§ **Collected data**

[Start of section]

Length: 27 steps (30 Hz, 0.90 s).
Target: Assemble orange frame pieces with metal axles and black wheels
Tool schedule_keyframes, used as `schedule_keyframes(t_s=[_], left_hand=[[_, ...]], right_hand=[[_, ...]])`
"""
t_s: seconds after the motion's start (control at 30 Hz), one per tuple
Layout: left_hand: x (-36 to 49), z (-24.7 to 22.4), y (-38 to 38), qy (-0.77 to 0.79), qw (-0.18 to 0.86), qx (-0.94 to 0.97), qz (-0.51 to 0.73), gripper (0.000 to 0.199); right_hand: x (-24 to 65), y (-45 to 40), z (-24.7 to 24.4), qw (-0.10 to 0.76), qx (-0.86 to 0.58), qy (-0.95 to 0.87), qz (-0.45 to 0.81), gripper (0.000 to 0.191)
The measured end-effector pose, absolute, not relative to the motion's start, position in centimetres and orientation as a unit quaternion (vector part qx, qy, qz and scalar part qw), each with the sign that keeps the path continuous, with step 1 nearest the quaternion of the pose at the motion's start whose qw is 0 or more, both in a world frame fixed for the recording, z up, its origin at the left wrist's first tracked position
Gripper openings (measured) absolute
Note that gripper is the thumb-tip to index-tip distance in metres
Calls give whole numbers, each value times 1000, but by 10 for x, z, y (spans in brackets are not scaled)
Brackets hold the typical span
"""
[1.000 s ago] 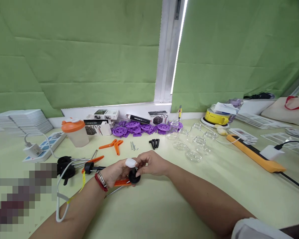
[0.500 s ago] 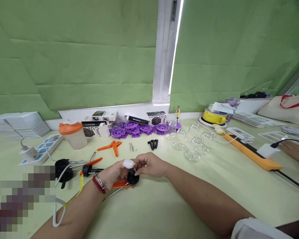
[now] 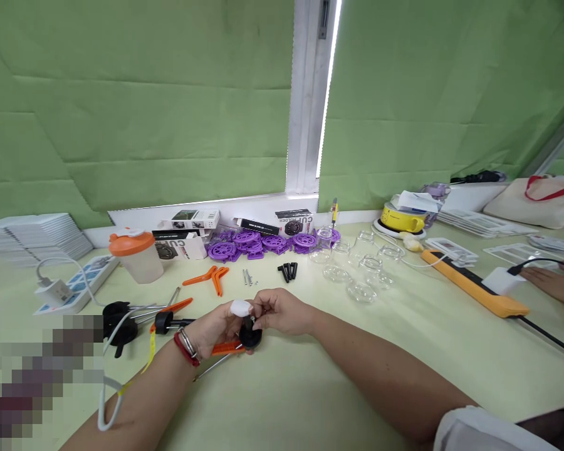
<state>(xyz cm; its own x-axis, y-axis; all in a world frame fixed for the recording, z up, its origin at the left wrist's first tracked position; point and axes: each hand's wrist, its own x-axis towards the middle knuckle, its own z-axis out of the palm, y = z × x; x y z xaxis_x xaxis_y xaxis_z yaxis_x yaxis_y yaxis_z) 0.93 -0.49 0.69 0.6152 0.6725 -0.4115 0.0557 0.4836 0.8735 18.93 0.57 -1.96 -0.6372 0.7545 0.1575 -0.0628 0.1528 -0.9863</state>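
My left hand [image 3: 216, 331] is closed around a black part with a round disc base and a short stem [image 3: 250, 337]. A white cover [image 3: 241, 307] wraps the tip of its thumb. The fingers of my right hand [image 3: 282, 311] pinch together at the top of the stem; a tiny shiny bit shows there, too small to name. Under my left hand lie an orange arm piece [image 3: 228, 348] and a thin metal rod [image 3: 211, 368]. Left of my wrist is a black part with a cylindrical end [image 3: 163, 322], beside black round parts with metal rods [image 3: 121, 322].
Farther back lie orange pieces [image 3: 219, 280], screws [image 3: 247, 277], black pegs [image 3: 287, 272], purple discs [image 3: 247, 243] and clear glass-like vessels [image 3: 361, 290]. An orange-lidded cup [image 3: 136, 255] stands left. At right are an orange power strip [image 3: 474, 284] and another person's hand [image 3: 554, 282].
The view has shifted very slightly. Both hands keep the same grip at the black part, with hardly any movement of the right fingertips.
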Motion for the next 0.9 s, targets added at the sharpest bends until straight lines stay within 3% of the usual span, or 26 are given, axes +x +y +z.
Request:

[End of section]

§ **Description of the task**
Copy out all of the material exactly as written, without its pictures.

§ **Task response**
Length: 27 steps (30 Hz, 0.90 s).
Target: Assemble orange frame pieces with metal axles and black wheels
Tool schedule_keyframes, used as `schedule_keyframes(t_s=[_], left_hand=[[_, ...]], right_hand=[[_, ...]])`
"""
t_s: seconds after the motion's start (control at 30 Hz), one per tuple
Layout: left_hand: x (-36 to 49), z (-24.7 to 22.4), y (-38 to 38), qy (-0.77 to 0.79), qw (-0.18 to 0.86), qx (-0.94 to 0.97), qz (-0.51 to 0.73), gripper (0.000 to 0.199); right_hand: x (-24 to 65), y (-45 to 40), z (-24.7 to 24.4), qw (-0.10 to 0.76), qx (-0.86 to 0.58), qy (-0.95 to 0.87), qz (-0.45 to 0.81), gripper (0.000 to 0.191)
The measured end-effector pose, absolute, not relative to the motion's start, position in centimetres and orientation as a unit quaternion (vector part qx, qy, qz and scalar part qw), each with the sign that keeps the path continuous, with step 1 nearest the quaternion of the pose at the motion's start whose qw is 0 or more, both in a world frame fixed for the recording, z up, its origin at the left wrist's first tracked position
Gripper openings (measured) absolute
Note that gripper is the thumb-tip to index-tip distance in metres
Calls give whole numbers, each value times 1000, but by 10 for x, z, y (spans in brackets are not scaled)
Brackets hold the typical span
"""
[1.000 s ago] 
[0.500 s ago] 
[now] 
<state>(xyz cm; its own x-axis, y-axis; all in a world frame fixed for the recording, z up, its origin at the left wrist's first tracked position; point and axes: each hand's wrist, its own x-axis towards the middle knuckle, its own z-axis out of the palm, y = z × x; x y z xaxis_x xaxis_y xaxis_z yaxis_x yaxis_y yaxis_z) 0.93 -0.49 0.69 0.6152 0.6725 -0.4115 0.0557 0.4836 0.8735 18.93 0.57 -1.96 -0.6372 0.7545 0.1575 -0.0628 0.1528 -0.9863</state>
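My left hand [image 3: 216, 331] is closed around a black part with a round disc base and a short stem [image 3: 250, 337]. A white cover [image 3: 241, 307] wraps the tip of its thumb. The fingers of my right hand [image 3: 282, 311] pinch together at the top of the stem; a tiny shiny bit shows there, too small to name. Under my left hand lie an orange arm piece [image 3: 228, 348] and a thin metal rod [image 3: 211, 368]. Left of my wrist is a black part with a cylindrical end [image 3: 163, 322], beside black round parts with metal rods [image 3: 121, 322].
Farther back lie orange pieces [image 3: 219, 280], screws [image 3: 247, 277], black pegs [image 3: 287, 272], purple discs [image 3: 247, 243] and clear glass-like vessels [image 3: 361, 290]. An orange-lidded cup [image 3: 136, 255] stands left. At right are an orange power strip [image 3: 474, 284] and another person's hand [image 3: 554, 282].
The view has shifted very slightly. Both hands keep the same grip at the black part, with hardly any movement of the right fingertips.
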Motion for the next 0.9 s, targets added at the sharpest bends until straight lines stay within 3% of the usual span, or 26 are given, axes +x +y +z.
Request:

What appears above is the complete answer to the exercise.